# AIM OF THE TASK
Output, word for word, the lines of this listing that fall between the line with "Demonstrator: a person" and the line with "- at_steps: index", counting both of those lines, and no others.

# DATA EXTRACTS

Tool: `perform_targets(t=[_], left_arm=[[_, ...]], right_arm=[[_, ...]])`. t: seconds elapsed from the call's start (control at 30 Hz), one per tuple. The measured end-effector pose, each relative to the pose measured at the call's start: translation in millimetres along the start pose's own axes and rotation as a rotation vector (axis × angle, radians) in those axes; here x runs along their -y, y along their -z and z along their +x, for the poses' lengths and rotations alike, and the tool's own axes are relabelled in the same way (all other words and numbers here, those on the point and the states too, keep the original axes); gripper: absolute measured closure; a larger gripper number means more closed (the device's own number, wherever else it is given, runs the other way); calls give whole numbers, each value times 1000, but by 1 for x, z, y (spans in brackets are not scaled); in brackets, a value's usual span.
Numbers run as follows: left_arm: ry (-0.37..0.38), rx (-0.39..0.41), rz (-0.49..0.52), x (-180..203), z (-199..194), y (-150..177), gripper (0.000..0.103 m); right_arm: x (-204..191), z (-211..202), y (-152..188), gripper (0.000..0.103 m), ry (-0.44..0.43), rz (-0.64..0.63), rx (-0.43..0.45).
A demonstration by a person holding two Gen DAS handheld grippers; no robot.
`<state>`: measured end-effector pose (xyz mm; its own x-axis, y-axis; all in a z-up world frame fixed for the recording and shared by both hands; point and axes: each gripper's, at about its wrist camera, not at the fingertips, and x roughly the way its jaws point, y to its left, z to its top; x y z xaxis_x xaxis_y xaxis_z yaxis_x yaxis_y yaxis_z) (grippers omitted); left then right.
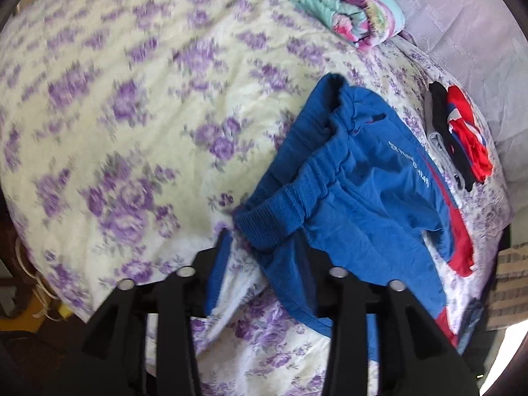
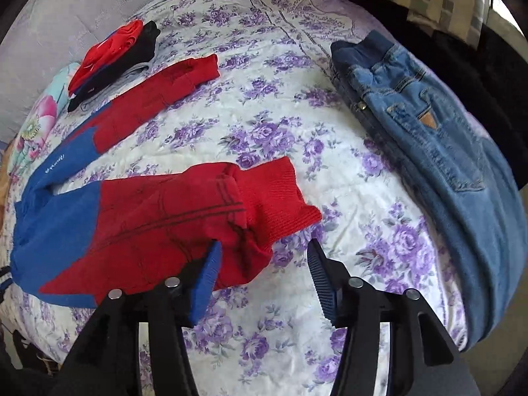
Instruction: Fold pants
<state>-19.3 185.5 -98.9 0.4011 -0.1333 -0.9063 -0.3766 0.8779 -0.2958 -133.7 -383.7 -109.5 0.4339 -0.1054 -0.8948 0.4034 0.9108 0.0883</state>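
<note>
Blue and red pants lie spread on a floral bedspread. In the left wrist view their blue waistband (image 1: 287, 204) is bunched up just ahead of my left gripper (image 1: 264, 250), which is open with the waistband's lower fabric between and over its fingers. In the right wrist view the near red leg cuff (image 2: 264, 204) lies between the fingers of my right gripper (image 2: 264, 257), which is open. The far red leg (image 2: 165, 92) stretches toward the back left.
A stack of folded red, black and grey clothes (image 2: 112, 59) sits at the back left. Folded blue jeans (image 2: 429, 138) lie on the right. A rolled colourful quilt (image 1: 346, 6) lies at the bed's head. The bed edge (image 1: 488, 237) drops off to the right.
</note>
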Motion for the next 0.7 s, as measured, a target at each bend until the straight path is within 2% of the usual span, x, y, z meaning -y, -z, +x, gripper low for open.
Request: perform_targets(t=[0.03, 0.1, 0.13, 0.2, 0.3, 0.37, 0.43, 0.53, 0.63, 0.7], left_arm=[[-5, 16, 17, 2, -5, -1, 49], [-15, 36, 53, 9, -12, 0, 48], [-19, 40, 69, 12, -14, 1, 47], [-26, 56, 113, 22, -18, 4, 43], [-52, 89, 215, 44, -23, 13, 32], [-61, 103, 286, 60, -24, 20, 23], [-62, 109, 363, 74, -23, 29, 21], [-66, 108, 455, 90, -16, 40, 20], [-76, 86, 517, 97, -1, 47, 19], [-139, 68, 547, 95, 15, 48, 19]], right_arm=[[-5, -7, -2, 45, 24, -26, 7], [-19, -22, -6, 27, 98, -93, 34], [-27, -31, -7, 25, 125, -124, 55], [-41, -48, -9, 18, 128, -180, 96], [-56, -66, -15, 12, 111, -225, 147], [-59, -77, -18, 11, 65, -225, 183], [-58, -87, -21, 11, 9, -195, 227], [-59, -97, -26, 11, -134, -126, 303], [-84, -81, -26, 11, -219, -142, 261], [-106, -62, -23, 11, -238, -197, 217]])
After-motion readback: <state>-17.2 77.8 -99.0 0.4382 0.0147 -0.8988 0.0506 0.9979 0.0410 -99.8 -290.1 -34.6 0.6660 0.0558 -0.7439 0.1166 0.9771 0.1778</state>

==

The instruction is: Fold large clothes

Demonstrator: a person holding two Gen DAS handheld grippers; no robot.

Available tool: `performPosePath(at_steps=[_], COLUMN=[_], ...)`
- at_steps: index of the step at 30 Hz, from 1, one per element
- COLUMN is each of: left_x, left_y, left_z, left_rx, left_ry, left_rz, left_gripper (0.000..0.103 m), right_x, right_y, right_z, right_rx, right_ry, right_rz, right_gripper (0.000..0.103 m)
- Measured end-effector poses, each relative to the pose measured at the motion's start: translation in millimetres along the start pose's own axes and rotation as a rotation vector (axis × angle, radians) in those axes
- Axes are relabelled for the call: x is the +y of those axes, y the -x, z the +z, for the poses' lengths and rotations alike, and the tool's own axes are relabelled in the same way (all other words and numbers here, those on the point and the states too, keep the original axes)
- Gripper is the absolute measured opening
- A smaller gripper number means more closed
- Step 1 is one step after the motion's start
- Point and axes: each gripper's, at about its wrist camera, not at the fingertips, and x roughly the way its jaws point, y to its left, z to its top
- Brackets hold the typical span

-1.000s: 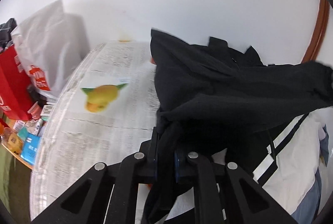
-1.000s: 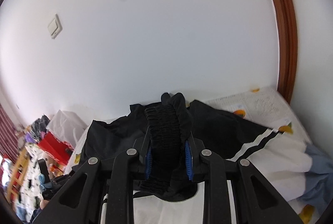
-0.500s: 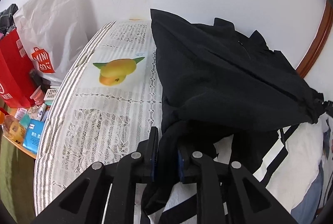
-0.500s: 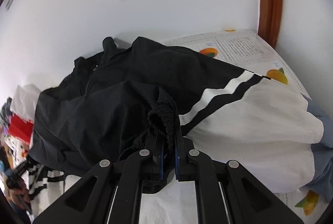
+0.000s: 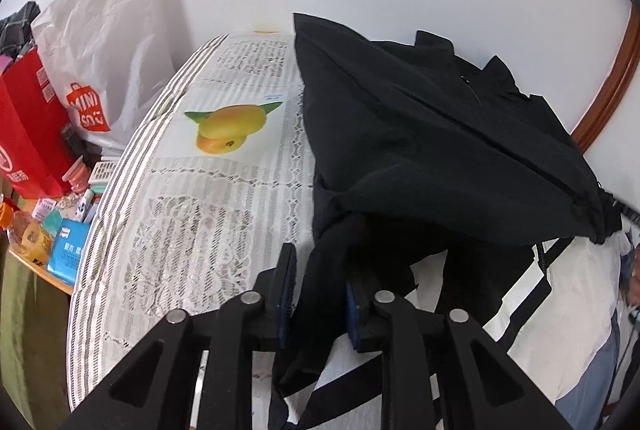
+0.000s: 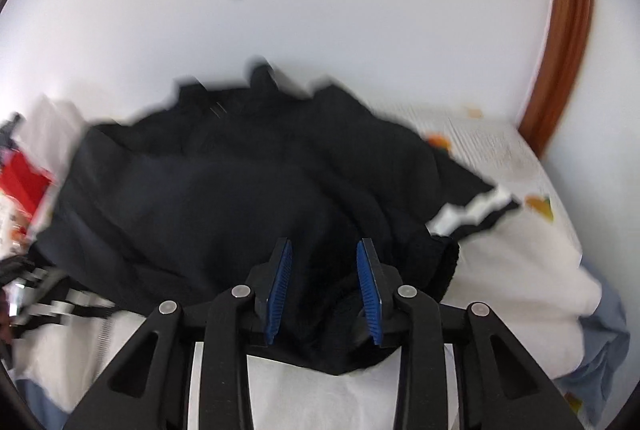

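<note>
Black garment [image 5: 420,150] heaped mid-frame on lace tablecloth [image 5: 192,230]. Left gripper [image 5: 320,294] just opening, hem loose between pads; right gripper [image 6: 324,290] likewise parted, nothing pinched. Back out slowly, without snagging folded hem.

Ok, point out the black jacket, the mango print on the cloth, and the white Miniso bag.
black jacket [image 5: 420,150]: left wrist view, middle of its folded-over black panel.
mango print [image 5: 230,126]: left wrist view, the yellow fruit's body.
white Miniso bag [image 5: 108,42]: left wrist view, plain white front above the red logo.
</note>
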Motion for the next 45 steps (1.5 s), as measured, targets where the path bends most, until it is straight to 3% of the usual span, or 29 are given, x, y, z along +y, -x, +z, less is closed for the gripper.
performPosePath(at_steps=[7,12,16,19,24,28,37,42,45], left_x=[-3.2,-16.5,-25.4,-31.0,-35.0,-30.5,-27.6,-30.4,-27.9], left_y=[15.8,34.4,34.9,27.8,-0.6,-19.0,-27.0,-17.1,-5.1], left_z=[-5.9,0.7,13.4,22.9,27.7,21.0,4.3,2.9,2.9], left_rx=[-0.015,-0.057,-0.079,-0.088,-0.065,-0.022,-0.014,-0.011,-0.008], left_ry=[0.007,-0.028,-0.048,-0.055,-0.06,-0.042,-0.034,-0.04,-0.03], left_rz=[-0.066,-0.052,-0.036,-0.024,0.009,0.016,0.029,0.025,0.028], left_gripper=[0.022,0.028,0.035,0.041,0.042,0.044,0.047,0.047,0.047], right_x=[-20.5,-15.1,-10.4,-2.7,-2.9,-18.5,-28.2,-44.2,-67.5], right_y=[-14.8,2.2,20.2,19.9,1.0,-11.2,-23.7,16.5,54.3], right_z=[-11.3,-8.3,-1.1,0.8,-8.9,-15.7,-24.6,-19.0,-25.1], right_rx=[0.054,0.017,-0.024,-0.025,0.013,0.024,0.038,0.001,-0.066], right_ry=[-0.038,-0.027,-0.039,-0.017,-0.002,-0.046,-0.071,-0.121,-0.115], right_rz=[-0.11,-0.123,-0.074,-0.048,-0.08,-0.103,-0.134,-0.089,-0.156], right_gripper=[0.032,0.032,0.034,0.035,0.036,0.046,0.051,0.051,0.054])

# OUTPUT FOR THIS TASK
Demonstrator: a person holding two Gen DAS handheld grippers; no robot.

Available tool: `performPosePath(at_steps=[_], COLUMN=[_], ...)`
- at_steps: index of the step at 30 Hz, from 1, one per element

The output is now complete.